The choreography within a foursome should (unlike most contra dances) emphasize moves (e.g., swing) with the partner far more than moves with the neighbor.  The goal is to remember who the partner was, again taking advantage of the evolutionary ability to remember people of the opposite gender with whom one has interacted.

We can encode more data by having dancers progress to new sets.  Form the same-gender rings again, preserving order.  The rings slide past each other 2 places in opposite directions until a new set of 4 is formed wherein we have another opportunity to encode 1 bit in how the partnerships are formed. This is kind of like Becket but with same-gender lines.

One does not progress (as normally done in contra dances in columns) with a partner of the opposite gender.  It turns out pairs of people of the same gender progress together and will see each other in each new set, but this is unimportant to the dancers. It may be useful for the choreographer who can utilize known techniques of pairs of people progressing up and down the line.

Clever choreography can conceal the look of rings sliding past each other.  Can the whole dance be reorganized into a linear column as is traditional?

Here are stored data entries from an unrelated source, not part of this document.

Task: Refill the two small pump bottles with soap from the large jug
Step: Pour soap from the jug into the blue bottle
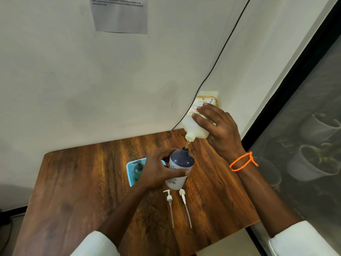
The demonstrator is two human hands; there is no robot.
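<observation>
A thin stream of soap runs from the tipped large jug [200, 117] into the open neck of the blue-topped pump bottle [180, 167], which stands upright near the middle of the bench [83, 182]. The right hand [219, 130] wraps the jug's body from its 4 o'clock side and holds it tilted, spout down toward 7 o'clock; the left hand [158, 169] grips the bottle from 9 o'clock, fingers curled round its shoulder. So the first fill looks under way, though how full the bottle is cannot be told through its opaque wall. The second bottle, dark green [138, 170], waits in a light blue tray [129, 174] just behind the left hand, seemingly still to be filled. Both pumps [180, 206] lie at 6 o'clock of the bottle, unfitted. The jug hangs close to the wall at 12 o'clock and the bench's right edge at 3 o'clock; open bench lies toward 8 o'clock.
</observation>
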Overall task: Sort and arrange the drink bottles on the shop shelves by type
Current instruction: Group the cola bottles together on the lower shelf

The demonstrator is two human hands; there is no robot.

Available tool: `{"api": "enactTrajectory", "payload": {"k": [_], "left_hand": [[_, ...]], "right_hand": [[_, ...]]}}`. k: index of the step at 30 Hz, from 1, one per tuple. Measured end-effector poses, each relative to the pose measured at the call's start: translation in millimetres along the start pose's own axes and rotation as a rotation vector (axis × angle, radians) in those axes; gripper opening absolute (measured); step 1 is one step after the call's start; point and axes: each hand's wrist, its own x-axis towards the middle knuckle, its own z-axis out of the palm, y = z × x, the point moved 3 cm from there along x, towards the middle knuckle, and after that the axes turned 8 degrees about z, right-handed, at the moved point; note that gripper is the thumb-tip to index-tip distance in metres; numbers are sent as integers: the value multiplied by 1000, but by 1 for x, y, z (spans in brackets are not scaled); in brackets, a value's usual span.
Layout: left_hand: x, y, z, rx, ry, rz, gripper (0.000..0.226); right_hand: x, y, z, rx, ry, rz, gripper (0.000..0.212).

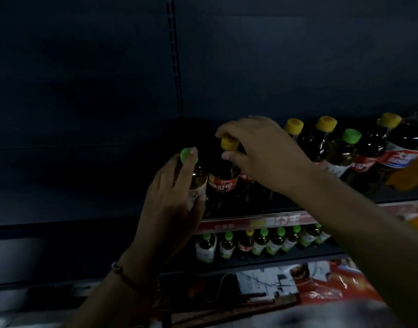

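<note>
Left hand wraps round clear plastic green-capped bottle with pale label, fingertip on ribbed cap. Right hand pinches ribbed yellow cap of dark-liquid plastic bottle with red label, just right of green-capped one, touching. Both upright on dark metal shelf with glossy red price strip; more round-capped bottles farther right.

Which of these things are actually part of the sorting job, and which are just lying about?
Part of the job:
- green-capped bottle, held by the left hand
- yellow-capped bottle, its cap pinched by the right hand
- upper-shelf bottles
- lower-shelf bottles

Just lying about:
- red packaging
- papers
- shelf price strip
</note>
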Motion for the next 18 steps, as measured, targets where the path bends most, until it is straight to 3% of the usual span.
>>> {"api": "enactTrajectory", "payload": {"k": [3, 6, 10, 12, 14, 18], "left_hand": [[-11, 12, -7, 1, 56, 27, 68], [-23, 37, -9, -180, 16, 26, 71], [-32, 71, 8, -806, -232, -294, 91], [-43, 84, 30, -1146, -286, -429, 84], [-54, 96, 51, -1276, -273, -490, 71], [-78, 124, 88, -1312, -195, -642, 62]], "right_hand": [[-28, -2, -9, 44, 43, 20, 37], [-55, -3, -21, 141, 72, 60, 38], [-80, 4, -34, 404, 40, 120, 36], [-91, 11, -32, 567, -12, 146, 35], [-104, 21, -21, 730, -78, 174, 34], [-138, 56, 19, 1031, -161, 284, 44]]}}
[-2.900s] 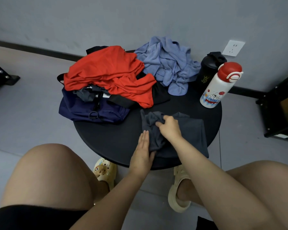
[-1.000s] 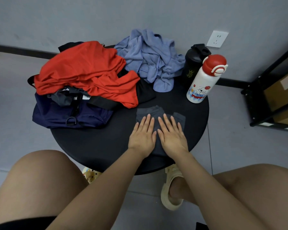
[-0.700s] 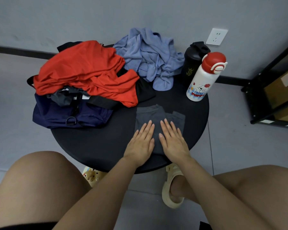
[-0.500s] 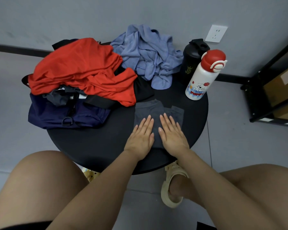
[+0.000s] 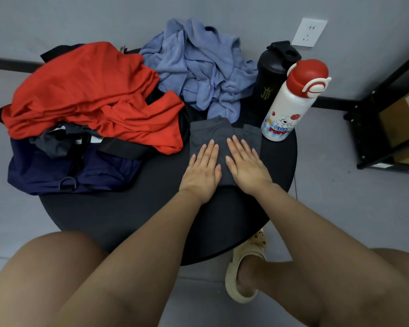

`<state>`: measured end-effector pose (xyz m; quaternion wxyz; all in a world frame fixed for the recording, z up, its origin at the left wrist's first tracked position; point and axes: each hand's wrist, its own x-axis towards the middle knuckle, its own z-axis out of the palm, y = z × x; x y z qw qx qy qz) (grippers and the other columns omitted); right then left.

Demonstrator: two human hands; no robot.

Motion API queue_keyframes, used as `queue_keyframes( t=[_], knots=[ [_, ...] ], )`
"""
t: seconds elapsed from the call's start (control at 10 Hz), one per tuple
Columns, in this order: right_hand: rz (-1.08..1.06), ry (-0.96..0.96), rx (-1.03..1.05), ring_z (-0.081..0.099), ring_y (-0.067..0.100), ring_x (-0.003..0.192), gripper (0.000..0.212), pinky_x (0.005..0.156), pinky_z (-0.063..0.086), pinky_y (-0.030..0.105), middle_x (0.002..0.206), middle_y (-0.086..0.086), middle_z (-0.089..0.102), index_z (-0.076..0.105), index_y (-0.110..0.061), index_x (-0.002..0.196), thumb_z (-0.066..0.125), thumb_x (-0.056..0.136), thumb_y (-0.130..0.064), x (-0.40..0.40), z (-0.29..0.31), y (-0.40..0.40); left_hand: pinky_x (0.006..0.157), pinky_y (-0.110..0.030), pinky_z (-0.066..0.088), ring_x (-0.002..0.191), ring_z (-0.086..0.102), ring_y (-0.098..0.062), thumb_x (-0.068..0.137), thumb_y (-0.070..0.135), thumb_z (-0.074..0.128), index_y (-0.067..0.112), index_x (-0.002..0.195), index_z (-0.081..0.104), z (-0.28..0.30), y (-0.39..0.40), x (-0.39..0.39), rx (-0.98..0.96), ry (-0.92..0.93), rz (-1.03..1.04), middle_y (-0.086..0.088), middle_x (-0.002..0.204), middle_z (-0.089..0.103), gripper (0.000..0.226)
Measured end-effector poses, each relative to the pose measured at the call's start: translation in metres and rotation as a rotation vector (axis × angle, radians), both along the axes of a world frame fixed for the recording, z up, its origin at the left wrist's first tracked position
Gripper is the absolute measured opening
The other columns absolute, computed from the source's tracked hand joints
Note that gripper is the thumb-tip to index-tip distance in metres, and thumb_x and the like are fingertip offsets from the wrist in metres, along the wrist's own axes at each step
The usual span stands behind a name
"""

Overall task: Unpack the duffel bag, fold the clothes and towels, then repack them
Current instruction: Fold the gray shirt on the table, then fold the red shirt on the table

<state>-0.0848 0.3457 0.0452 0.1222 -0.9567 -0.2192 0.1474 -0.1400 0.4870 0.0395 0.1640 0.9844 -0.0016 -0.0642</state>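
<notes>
Bottles (image 5: 291, 100) right of towel (image 5: 198, 67)

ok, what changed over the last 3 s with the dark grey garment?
The right hand let go of the bunched dark grey garment, which now lies flat and narrower. Both hands press it, the left hand with straight fingers as before. Red shirt, blue towel and navy duffel bag stayed put.

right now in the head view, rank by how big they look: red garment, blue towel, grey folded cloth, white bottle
1. red garment
2. blue towel
3. grey folded cloth, partly under both hands
4. white bottle
</notes>
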Motion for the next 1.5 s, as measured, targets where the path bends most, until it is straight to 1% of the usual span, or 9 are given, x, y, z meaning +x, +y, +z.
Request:
queue_keyframes(
  t=[0.2, 0.5, 0.9, 1.0, 1.1, 1.2, 1.3, 1.4, 1.5],
  knots=[
    [-0.004, -0.001, -0.003, -0.011, 0.01, 0.146, 0.054, 0.118, -0.005, 0.032, 0.159, -0.008, -0.011, -0.006, -0.025, 0.152, 0.014, 0.103, -0.039, 0.023, -0.002, 0.003, 0.119, -0.032, -0.005, 0.146, -0.012, -0.012, 0.103, 0.029, 0.017, 0.015, 0.151, -0.007, -0.002, 0.004, 0.025, 0.015, 0.0, -0.01, 0.002, 0.158, -0.015, 0.055],
    [0.027, 0.003, -0.063, -0.011, 0.01, 0.146, 0.055, 0.119, -0.004, 0.032, 0.159, -0.009, -0.012, -0.009, -0.025, 0.151, 0.013, 0.103, -0.04, 0.056, 0.0, 0.007, 0.118, -0.032, -0.005, 0.146, -0.01, -0.012, 0.103, 0.03, 0.019, 0.014, 0.151, -0.005, -0.005, 0.006, 0.051, 0.019, -0.018, 0.009, 0.001, 0.159, -0.012, 0.056],
    [0.016, -0.003, -0.074, -0.01, 0.011, 0.146, 0.054, 0.118, -0.004, 0.032, 0.159, -0.008, -0.011, -0.008, -0.025, 0.151, 0.013, 0.103, -0.039, 0.072, -0.001, 0.011, 0.118, -0.033, -0.004, 0.146, -0.007, -0.013, 0.103, 0.029, 0.022, 0.013, 0.151, -0.002, -0.001, 0.008, 0.069, 0.004, -0.009, 0.007, 0.0, 0.159, -0.009, 0.056],
    [0.027, 0.011, -0.096, -0.009, 0.012, 0.147, 0.054, 0.119, -0.002, 0.033, 0.16, -0.007, -0.01, -0.007, -0.025, 0.152, 0.013, 0.103, -0.039, 0.071, 0.005, 0.012, 0.118, -0.034, -0.003, 0.146, -0.008, -0.013, 0.103, 0.03, 0.02, 0.014, 0.151, -0.004, 0.005, 0.009, 0.07, 0.001, 0.053, -0.003, 0.0, 0.159, -0.012, 0.056],
    [0.041, -0.03, -0.137, -0.001, 0.014, 0.147, 0.054, 0.119, 0.001, 0.034, 0.161, -0.005, 0.0, 0.002, -0.022, 0.153, 0.015, 0.104, -0.039, 0.073, 0.019, 0.013, 0.118, -0.035, -0.004, 0.146, -0.006, -0.013, 0.103, 0.033, 0.019, 0.014, 0.152, -0.001, 0.022, 0.017, 0.076, 0.028, 0.122, -0.053, 0.001, 0.159, -0.009, 0.056],
    [0.017, -0.129, -0.029, 0.008, 0.016, 0.147, 0.052, 0.119, 0.004, 0.033, 0.16, -0.001, 0.014, 0.017, -0.016, 0.152, 0.02, 0.104, -0.037, 0.071, 0.037, 0.028, 0.117, -0.033, -0.003, 0.147, -0.003, -0.013, 0.102, 0.031, 0.025, 0.014, 0.152, 0.007, 0.045, 0.044, 0.075, 0.076, -0.016, -0.051, 0.0, 0.16, -0.001, 0.055],
    [0.094, -0.146, 0.058, 0.011, 0.016, 0.147, 0.054, 0.119, 0.007, 0.032, 0.159, -0.001, 0.016, 0.02, -0.015, 0.151, 0.029, 0.103, -0.039, 0.066, 0.054, 0.058, 0.116, -0.033, -0.003, 0.147, 0.0, -0.015, 0.099, 0.022, 0.034, 0.014, 0.151, 0.013, 0.066, 0.086, 0.067, 0.155, -0.157, -0.023, -0.001, 0.16, 0.006, 0.057],
    [0.149, -0.166, 0.124, 0.017, 0.018, 0.145, 0.053, 0.117, 0.011, 0.033, 0.158, 0.0, 0.022, 0.023, -0.018, 0.151, 0.033, 0.102, -0.037, 0.06, 0.072, 0.095, 0.116, -0.037, 0.004, 0.146, 0.013, -0.019, 0.09, 0.002, 0.041, 0.013, 0.148, 0.027, 0.086, 0.14, 0.056, 0.173, -0.28, 0.03, -0.004, 0.156, 0.021, 0.061],
    [0.159, -0.176, 0.202, 0.028, 0.02, 0.141, 0.052, 0.114, 0.02, 0.034, 0.154, -0.001, 0.03, 0.028, -0.022, 0.15, 0.037, 0.101, -0.038, 0.058, 0.088, 0.137, 0.112, -0.042, 0.02, 0.14, 0.027, -0.029, 0.086, -0.004, 0.044, 0.011, 0.144, 0.037, 0.096, 0.193, 0.041, 0.154, -0.322, 0.123, -0.011, 0.151, 0.031, 0.06]
  ],
)
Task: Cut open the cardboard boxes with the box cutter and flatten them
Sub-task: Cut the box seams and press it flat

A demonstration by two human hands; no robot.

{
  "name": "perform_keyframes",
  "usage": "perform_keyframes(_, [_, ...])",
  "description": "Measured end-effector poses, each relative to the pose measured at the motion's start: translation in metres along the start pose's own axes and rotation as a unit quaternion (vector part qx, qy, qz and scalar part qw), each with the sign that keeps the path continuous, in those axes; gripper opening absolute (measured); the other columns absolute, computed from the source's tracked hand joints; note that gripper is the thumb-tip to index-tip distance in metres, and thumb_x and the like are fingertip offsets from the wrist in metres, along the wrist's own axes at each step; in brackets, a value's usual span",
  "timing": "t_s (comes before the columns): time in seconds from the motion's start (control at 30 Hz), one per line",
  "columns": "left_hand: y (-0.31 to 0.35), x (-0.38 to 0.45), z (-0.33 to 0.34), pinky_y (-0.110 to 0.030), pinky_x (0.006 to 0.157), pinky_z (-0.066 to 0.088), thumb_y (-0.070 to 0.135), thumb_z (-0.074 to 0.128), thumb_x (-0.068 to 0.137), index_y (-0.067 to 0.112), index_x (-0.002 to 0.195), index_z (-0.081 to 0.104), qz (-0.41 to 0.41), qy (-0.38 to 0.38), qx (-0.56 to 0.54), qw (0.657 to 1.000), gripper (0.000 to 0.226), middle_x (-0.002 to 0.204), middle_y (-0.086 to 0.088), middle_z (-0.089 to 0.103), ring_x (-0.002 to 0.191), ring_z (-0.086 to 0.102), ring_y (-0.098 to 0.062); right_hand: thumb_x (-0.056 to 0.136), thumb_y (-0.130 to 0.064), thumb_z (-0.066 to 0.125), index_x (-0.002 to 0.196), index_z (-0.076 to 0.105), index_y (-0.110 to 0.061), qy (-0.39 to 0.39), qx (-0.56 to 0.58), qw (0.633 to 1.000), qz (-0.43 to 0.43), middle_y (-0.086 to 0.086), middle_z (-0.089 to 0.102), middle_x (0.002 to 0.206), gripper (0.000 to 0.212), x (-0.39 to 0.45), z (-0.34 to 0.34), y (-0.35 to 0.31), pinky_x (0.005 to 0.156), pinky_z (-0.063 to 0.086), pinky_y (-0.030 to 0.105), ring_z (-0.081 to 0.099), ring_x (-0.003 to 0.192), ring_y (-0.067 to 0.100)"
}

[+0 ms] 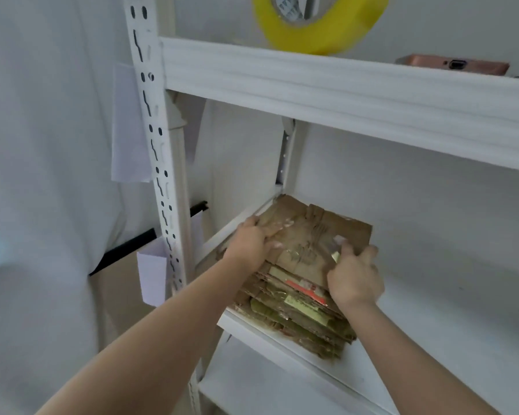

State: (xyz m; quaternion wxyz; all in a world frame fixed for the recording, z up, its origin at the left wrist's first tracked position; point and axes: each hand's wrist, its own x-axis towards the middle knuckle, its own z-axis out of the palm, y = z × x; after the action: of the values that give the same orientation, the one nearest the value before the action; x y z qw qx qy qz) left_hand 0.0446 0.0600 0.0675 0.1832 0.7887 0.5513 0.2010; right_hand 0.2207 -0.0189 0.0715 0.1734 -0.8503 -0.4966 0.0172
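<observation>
while the left hand (252, 242) lies flat atop the flattened boxes (300, 283) at lower centre, the right hand (354, 275) grips their edge, likely squaring the pile on the shelf (408, 348)

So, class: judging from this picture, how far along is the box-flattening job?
Done: a stack of flattened cardboard lies on the white shelf. In hand: the left hand presses the stack's top sheet, and the right hand grips its near right edge. Left: cannot be judged; no uncut box or box cutter is in view.
</observation>
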Motion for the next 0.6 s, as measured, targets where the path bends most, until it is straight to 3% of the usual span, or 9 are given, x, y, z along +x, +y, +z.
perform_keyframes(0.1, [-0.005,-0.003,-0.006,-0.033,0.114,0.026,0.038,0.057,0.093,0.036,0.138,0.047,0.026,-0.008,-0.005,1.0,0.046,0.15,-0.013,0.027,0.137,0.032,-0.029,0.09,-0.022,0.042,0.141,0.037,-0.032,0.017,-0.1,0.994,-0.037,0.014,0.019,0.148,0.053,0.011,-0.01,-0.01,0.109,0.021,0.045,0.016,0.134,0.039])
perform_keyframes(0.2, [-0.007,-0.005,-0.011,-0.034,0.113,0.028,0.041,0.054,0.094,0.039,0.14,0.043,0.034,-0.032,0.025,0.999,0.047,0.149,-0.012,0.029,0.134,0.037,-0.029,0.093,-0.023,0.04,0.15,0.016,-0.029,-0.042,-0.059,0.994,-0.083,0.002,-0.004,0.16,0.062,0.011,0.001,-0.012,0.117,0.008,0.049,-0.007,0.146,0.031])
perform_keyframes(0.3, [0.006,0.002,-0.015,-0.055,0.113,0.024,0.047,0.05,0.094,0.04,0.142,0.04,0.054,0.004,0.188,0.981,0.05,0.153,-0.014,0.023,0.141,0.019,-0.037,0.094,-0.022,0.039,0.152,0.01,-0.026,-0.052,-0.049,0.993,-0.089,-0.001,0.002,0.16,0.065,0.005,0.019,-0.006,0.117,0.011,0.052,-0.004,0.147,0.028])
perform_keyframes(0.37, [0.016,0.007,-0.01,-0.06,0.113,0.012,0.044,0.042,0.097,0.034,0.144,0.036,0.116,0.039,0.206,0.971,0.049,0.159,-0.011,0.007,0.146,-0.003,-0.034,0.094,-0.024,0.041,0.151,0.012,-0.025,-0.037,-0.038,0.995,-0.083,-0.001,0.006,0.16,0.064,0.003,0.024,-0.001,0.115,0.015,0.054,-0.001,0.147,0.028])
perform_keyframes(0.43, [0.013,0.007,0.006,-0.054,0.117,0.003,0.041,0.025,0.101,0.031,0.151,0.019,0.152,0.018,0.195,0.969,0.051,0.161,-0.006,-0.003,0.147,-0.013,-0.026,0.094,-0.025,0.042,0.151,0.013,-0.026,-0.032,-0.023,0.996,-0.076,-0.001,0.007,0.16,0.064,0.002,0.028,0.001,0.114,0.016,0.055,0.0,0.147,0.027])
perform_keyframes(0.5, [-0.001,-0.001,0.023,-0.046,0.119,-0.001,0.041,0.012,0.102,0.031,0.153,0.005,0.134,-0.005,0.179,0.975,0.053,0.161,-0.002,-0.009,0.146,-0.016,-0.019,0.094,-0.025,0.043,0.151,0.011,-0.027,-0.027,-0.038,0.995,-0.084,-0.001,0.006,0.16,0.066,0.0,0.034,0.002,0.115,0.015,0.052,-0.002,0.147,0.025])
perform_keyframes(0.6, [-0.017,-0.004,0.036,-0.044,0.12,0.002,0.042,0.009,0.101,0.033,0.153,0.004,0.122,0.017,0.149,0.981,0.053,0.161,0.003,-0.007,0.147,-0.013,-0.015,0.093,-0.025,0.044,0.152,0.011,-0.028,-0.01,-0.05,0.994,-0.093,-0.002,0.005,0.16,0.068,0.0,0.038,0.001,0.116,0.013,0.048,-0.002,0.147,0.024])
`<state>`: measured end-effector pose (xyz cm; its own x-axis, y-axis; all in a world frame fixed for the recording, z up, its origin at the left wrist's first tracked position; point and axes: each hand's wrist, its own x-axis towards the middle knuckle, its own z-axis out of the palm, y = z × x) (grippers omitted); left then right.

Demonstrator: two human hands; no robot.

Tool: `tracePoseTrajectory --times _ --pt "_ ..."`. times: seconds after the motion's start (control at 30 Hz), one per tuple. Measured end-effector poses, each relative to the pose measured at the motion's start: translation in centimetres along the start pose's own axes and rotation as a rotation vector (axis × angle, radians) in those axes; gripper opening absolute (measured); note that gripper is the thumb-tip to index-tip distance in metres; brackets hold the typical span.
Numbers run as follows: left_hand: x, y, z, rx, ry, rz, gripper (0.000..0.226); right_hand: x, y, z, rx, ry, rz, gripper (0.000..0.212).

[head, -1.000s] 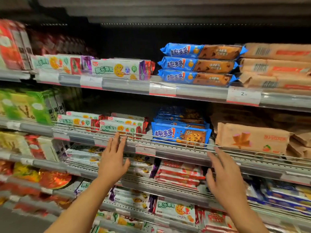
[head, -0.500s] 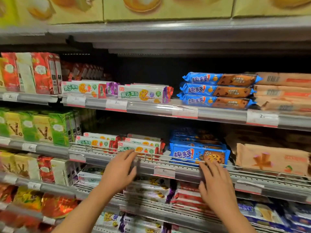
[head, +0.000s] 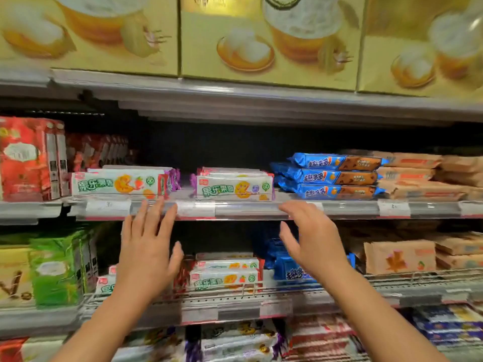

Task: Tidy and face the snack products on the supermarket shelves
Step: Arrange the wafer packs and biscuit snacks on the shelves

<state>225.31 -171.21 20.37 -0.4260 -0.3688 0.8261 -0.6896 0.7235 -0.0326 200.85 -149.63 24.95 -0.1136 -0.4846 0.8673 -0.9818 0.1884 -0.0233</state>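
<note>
Clear plastic rail: price strip (head: 245,209) fronts the middle shelf, both hands raised just before it.
Head view, left hand (head: 146,246): fingers straight and spread, holding nothing, tips near the strip below the left white biscuit stack (head: 119,184).
Head view, right hand (head: 311,239): fingers loosely bent and apart, empty, below the right white biscuit stack (head: 234,188).
Task goods: the two white stacks sit at the shelf front with a gap between; blue cookie packs (head: 332,176) are piled just right of them.
Risk: a hasty push could likely slide the top packs backward, or skew them, spoiling the facing.
Writing: white packs show green Chinese characters and a "50" badge; price tags are too blurred to read.
</note>
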Motion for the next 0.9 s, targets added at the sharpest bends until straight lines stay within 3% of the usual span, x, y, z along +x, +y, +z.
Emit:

n dancers, n/4 sets, so each progression encodes n/4 bits before it loops around again.  Total n*n/16, so 48 dancers can memorize 128 bits (actually 144).  Every dancer must remember n/4 bits plus the order of the ring in phase 1.  (Perhaps repeat phase 1 at the end once everyone has gone all the way around.)

Dance steganography. Note well that, unlike the obvious way to encode data into a dance requiring the dancers to memorize choreography (not easy to do for most people, and people quickly forget), this scheme assumes the choreography is "public", and the dancers merely need to memorize people.